(Source: SoFi)
SoFi Technologies, a leading fintech company, has announced an expanded partnership with Mastercard aimed at enabling the SoFiUSD stablecoin to serve as a settlement asset on the Mastercard network.
SoFiUSD is a US dollar stablecoin, fully backed by cash reserves on a 1:1 basis and issued by SoFi Bank—a federally regulated depository institution overseen by the U.S. Office of the Comptroller of the Currency (OCC) and eligible for FDIC insurance. The token operates on the Ethereum blockchain.
Under the new initiative, issuers and acquirers will soon have the option to use SoFiUSD for settling card transactions, significantly accelerating the speed of funds availability.
Key applications include:
Cross-border remittances
Business-to-business (B2B) transfers
Other commercial payments requiring real-time liquidity
SoFi Bank also plans to settle its own credit and debit card transactions using SoFiUSD over the Mastercard network.

(Source: SoFi)
SoFiUSD is set to join Mastercard’s Multi-Token Network (MTN), a platform built to bridge traditional financial infrastructure with digital asset ecosystems.

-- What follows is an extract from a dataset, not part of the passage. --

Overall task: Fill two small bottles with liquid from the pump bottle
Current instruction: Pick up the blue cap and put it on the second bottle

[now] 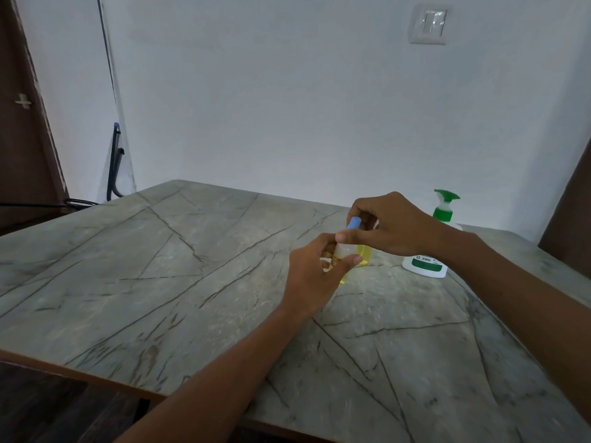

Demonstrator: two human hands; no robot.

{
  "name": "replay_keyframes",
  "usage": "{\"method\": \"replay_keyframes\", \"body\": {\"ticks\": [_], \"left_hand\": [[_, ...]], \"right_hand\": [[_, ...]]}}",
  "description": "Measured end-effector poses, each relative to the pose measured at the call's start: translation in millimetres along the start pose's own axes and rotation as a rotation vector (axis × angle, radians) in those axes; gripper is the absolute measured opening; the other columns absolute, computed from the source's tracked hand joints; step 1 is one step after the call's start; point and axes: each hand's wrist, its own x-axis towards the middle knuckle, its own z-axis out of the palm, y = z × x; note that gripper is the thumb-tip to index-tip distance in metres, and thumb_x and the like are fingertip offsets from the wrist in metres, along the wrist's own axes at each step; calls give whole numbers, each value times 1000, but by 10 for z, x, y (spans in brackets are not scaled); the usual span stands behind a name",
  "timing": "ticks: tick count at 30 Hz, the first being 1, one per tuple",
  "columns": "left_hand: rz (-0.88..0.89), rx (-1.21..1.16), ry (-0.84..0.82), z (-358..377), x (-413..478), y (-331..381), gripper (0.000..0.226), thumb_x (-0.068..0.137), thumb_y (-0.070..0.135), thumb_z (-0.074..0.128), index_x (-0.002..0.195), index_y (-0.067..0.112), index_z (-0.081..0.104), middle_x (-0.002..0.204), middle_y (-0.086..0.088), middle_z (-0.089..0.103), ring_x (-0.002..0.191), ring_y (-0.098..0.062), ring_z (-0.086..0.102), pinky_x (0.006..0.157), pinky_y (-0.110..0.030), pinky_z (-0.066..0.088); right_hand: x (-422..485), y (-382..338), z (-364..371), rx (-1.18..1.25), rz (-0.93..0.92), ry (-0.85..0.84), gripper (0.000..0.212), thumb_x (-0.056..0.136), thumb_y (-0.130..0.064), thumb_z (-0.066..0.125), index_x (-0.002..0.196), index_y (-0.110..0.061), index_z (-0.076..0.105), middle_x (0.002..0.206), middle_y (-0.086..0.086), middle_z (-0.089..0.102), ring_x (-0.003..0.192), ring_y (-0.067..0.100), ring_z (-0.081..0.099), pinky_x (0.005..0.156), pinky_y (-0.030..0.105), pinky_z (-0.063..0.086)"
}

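Observation:
My left hand (315,271) grips a small clear bottle (344,251) holding yellow liquid, just above the table. My right hand (388,223) pinches the blue cap (354,224) at that bottle's top. Right behind it stands a second small bottle (365,253) with yellow liquid, mostly hidden by my hands. The white pump bottle (427,265) with a green pump head (445,203) stands to the right, partly hidden by my right wrist.
The marble-patterned table (192,282) reaches the white wall at the back. Its near edge runs along the lower left. A dark door frame stands at the far left, and black cables hang in the back left corner.

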Motion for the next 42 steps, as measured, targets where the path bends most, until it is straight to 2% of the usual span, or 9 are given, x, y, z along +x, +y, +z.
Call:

This collaboration will facilitate:
Seamless conversion between fiat and stablecoins
Settlement of tokenized deposits
Expanded choices for payment and settlement
Looking ahead, the partnership will explore broader cross-asset interoperability, including programmable fund management and innovative allocation mechanisms, all subject to regulatory compliance.
Galileo Financial Technologies, SoFi’s technology subsidiary, is expected to be among the first providers to offer SoFiUSD settlement options to payment card clients and partner banks. This development will allow financial institutions to add stablecoins as a settlement channel within existing card systems.
SoFi CEO Anthony Noto emphasized that SoFiUSD is central to the company’s global strategy to boost funds transfer efficiency, aiming to make movement of money faster, lower-cost, and more secure.
Sherri Haymond, Mastercard’s Global Head of Digital Partnerships, noted that this collaboration brings regulatory-compliant stablecoins into broader real-world use cases, leveraging Mastercard’s robust security and global network.
SoFi introduced SoFiUSD in December last year, positioning it as the first stablecoin issued by a national bank on a public blockchain, fully backed by cash reserves and designed for 24/7, near-instant settlement. The launch is a key part of SoFi’s recent expansion into crypto services, following the rollout of SoFi Crypto, which allows users to buy, sell, and hold digital assets directly within the SoFi banking app.
As stablecoins become increasingly embedded in mainstream financial infrastructure, the SoFi and Mastercard partnership represents a significant step toward merging traditional payment networks with blockchain-based assets. By integrating SoFiUSD into global card settlement processes, the two companies are piloting a payment model that blends regulatory compliance with operational efficiency—laying the groundwork for the evolving role of digital currencies in the financial system.